Master Address File

When not to use B-trees

B-trees are powerful not just because they allow any file item to be immediately located using any attribute as a key, but because they work even when the file is very dynamic, with items constantly being inserted, changed, or deleted.

But imagine a parts file where new items are infrequently added or changed (say, once every few months) and rarely deleted. It may be tempting to use a B-tree to allow instant lookup of a part number for a given description, but a B-tree is probably overkill in this situation, since the data file being indexed rarely changes.

Whenever a data file is relatively static and unchanging, it may be better to use an indexing method simpler than B-trees, such as a minimum file of pointers that is completely rebuilt any time the target data file is changed.

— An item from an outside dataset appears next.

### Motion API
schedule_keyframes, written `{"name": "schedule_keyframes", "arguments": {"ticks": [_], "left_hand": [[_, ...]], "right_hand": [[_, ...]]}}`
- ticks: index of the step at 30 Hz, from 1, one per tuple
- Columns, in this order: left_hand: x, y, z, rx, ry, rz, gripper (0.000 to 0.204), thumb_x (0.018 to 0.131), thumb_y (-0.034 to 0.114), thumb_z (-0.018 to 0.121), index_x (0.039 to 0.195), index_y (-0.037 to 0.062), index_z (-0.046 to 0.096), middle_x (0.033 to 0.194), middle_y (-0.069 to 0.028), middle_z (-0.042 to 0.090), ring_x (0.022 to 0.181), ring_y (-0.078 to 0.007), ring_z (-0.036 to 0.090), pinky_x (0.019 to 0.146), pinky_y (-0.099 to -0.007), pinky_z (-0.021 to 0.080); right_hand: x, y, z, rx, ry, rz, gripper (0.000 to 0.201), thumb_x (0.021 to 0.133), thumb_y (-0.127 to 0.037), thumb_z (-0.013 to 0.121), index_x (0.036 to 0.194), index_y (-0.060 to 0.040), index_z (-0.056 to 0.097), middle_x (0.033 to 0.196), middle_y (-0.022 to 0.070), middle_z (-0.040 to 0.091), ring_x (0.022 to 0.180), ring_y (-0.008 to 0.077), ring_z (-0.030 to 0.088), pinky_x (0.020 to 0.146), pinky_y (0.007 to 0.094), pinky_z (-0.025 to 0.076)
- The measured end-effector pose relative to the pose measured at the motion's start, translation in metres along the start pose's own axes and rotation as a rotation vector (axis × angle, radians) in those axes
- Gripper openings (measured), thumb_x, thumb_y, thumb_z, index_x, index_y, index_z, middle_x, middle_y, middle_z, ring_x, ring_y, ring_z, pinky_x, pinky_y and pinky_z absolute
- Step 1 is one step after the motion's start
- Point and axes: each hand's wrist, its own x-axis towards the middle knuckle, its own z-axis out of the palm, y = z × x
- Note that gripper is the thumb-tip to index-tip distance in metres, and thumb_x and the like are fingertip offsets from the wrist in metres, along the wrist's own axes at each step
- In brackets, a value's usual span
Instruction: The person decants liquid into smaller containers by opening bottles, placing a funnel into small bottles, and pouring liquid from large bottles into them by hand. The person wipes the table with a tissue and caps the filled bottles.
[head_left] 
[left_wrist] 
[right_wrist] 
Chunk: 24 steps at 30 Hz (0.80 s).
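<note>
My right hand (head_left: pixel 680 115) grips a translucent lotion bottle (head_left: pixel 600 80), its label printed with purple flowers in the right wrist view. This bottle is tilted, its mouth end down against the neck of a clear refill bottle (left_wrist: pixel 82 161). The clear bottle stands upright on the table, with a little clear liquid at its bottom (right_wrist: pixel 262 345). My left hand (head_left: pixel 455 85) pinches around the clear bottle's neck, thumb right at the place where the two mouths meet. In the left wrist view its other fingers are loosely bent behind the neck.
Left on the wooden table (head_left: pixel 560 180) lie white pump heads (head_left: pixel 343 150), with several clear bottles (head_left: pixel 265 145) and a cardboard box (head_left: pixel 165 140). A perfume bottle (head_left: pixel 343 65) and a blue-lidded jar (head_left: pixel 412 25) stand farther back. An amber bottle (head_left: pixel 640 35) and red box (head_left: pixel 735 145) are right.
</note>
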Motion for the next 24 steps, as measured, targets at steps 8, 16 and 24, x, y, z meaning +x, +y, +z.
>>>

Let's say we have a rarely-changing PARTS file with part numbers for the item identifiers and descriptions in attribute one. If every part has a unique description, then we can use a command like REFORMAT PARTS AMC1 AMC0 to create an index file where the part descriptions are the item identifiers and corresponding part numbers are in attribute one, making it easy to look up a part by description.

Unfortunately, inverting the file in that manner has a number of disadvantages: (1) some descriptions may be too long for an allowable item identifier, (2) the exact description must be known to find a part number, (3) once a part number is found for a given description, the previous or next description cannot be easily determined, (4) storage is wasted by keeping descriptions in both the data and index files, and (5) a more complicated and possibly huge item structure is necessary (typically a multivalued list) if multiple part numbers share the same descriptions.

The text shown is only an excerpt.